(MATERIAL FOR THE TASK Opens)

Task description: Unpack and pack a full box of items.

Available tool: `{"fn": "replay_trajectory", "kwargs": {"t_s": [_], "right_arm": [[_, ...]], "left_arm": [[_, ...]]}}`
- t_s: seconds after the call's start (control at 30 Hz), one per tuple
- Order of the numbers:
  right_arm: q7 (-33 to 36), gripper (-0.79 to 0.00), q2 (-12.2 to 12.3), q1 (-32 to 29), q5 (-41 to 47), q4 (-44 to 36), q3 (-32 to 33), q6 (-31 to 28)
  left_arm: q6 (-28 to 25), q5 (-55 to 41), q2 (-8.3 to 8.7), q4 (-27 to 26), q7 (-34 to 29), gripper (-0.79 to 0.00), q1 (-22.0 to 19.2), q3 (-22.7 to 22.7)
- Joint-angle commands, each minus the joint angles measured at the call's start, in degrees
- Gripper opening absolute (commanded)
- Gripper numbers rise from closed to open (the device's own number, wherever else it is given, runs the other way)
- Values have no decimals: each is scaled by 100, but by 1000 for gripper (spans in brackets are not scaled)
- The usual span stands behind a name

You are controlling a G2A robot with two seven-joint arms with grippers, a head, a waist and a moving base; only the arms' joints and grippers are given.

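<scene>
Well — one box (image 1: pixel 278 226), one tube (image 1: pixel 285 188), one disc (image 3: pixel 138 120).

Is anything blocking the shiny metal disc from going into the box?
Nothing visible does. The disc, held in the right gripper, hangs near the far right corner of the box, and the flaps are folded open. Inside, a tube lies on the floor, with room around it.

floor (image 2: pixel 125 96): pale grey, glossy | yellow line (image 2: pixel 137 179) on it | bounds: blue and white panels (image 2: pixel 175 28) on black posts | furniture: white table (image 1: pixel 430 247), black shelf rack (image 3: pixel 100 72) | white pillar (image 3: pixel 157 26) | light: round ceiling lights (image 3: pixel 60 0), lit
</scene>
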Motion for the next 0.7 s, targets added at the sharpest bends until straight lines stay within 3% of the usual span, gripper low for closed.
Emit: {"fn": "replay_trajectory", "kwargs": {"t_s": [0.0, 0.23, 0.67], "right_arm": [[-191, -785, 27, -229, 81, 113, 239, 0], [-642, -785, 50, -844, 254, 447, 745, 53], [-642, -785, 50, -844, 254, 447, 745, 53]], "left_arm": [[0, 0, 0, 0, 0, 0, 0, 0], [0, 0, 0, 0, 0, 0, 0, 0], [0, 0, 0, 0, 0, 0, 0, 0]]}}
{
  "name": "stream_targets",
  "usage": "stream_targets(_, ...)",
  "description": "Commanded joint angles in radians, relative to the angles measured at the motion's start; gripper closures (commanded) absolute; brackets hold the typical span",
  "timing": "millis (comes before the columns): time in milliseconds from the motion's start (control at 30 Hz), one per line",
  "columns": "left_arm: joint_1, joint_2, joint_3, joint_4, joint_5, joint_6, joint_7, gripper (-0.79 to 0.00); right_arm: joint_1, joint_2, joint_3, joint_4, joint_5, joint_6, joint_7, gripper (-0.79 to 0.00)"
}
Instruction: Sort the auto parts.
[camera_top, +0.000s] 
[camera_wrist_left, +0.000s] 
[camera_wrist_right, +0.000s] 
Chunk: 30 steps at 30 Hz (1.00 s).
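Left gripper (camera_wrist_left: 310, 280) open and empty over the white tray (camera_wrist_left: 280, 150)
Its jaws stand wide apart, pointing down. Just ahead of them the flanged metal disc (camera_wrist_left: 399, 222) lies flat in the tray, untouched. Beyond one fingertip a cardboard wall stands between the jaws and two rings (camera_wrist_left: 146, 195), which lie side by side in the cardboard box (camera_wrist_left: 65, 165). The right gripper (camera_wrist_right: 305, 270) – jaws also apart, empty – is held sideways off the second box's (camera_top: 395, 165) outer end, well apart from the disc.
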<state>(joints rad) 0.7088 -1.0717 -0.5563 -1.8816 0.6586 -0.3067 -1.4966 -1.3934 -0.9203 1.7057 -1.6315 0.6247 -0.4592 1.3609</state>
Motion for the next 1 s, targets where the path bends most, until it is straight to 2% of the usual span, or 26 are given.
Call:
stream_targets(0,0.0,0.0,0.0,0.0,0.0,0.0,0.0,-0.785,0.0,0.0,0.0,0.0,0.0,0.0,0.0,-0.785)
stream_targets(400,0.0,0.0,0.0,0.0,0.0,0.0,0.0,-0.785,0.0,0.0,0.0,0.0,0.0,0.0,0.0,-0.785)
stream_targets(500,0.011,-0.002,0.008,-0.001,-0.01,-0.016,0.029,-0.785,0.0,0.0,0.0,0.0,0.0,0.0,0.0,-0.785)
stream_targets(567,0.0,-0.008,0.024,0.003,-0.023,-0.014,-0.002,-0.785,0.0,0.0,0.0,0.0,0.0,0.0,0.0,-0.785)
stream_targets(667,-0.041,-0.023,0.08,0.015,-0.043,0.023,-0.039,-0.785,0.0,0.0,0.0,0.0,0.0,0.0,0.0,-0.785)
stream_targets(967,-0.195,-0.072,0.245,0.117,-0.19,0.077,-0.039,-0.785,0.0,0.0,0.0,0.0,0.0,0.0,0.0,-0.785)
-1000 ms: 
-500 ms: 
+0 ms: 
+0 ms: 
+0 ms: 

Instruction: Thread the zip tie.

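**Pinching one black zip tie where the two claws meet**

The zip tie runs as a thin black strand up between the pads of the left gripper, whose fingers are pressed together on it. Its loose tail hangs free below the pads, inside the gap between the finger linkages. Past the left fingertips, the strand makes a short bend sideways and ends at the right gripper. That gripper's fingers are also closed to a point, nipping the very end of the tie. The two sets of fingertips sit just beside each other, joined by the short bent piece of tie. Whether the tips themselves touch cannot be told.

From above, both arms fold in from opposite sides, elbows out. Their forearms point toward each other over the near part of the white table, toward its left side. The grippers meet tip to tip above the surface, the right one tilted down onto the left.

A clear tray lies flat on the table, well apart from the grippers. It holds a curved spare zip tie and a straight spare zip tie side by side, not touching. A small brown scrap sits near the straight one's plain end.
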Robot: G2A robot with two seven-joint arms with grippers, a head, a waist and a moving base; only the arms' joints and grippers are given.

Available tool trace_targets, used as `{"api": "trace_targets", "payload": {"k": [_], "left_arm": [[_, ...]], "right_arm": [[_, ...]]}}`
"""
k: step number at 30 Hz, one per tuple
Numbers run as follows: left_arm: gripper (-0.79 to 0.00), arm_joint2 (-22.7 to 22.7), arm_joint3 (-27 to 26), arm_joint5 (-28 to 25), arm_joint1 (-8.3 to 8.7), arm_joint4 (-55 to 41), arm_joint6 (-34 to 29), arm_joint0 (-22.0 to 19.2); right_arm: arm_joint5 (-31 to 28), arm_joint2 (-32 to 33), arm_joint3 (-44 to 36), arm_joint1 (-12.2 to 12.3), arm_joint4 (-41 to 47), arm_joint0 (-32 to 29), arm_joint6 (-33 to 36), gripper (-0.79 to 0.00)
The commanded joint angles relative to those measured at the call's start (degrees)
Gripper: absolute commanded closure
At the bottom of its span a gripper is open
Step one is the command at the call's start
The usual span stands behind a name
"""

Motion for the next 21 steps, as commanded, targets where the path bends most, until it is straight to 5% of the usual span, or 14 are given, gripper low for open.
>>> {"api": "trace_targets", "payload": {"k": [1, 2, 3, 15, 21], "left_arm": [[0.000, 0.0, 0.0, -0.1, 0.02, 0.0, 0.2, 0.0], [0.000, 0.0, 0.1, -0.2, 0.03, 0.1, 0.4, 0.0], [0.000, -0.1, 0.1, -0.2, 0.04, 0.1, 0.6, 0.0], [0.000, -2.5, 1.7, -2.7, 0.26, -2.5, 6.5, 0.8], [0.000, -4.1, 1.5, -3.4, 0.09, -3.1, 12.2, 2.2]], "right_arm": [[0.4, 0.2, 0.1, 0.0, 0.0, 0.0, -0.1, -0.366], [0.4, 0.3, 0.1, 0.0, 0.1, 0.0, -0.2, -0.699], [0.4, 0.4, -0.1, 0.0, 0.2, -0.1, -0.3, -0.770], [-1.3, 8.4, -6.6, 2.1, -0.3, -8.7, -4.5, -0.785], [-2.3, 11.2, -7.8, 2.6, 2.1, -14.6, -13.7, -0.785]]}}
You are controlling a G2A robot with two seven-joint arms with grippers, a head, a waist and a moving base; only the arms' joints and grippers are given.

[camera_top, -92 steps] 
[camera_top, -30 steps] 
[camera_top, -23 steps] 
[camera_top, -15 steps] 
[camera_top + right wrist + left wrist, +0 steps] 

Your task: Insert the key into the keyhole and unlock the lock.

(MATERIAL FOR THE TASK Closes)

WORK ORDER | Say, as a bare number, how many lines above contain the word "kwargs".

ANSWER BOX | 2